Output the listing word for word, minus pictures.
---
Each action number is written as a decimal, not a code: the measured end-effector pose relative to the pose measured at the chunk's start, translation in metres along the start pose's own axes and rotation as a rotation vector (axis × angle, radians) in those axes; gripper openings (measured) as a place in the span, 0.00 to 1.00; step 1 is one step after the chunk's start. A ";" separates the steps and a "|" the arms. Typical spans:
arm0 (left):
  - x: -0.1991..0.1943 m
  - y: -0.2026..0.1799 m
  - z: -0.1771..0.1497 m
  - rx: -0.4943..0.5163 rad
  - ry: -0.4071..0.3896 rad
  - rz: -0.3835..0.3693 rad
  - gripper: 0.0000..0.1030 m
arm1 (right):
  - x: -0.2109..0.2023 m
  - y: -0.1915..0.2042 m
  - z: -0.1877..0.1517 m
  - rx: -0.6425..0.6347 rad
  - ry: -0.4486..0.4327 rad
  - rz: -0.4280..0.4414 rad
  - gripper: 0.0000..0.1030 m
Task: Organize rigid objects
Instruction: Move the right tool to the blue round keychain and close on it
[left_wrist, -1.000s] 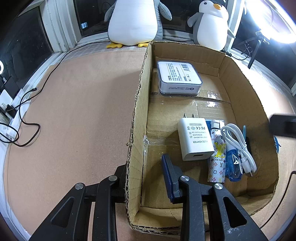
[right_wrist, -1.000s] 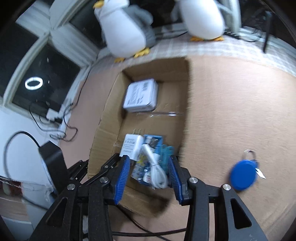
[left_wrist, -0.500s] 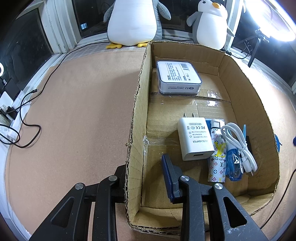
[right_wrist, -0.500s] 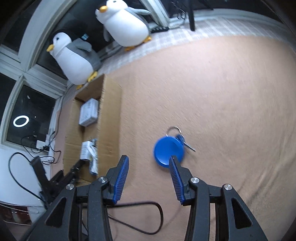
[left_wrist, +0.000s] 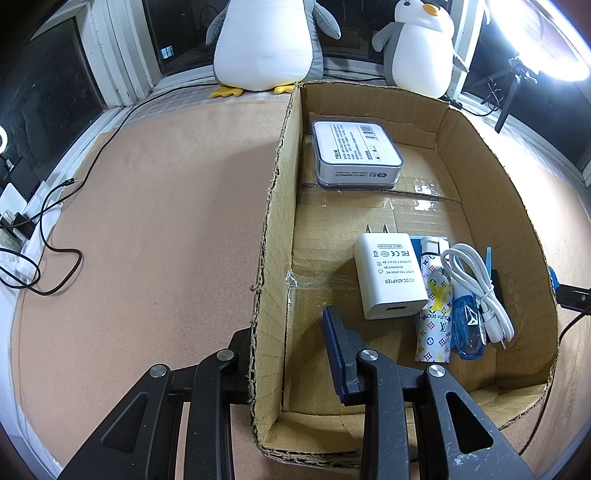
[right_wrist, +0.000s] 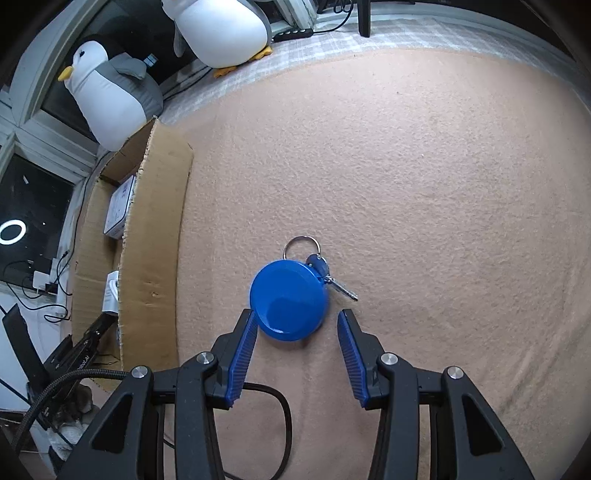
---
• **Result for this exercise**:
Each action number is written as a decimal, not a code: the measured end-effector pose relative to the pose measured at the chunk's start, translation in metres along the start pose's own axes and rotation as a rotation vector (axis × angle, radians) in those axes; gripper openings (measured) as a place in the span, 0.00 to 1.00; step 1 is one step after the chunk's start. A ";" separates the steps and a "|" the arms. Typical spans:
arm0 (left):
  - x: -0.1991..0.1943 m
  - y: -0.2026..0.1799 m
  - z: -0.1771..0.1497 m
  - rx: -0.4943..0.5163 rad
  - ry: -0.4071..0.3896 rad
  - rz: -0.3835..0.3693 rad
  - gripper: 0.0000..0.1030 m
arm1 (right):
  - x: -0.2109..0.2023 m
  - y: -0.1915..0.2042 m
  - z: -0.1877..0.1517 m
  - rx: -0.6425..0.6347 rad
  - ry: -0.4486..0.4327 rad
  - rz: -0.4280..0.4414 rad
  - gripper: 0.0000..0.1030 m
Task: Organize rigid objects
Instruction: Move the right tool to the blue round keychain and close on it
[left_wrist, -1.000s] 
[right_wrist, -1.000s] 
[left_wrist, -0.500s] 
[right_wrist, -0.500s] 
[left_wrist, +0.000s] 
[right_wrist, +0.000s] 

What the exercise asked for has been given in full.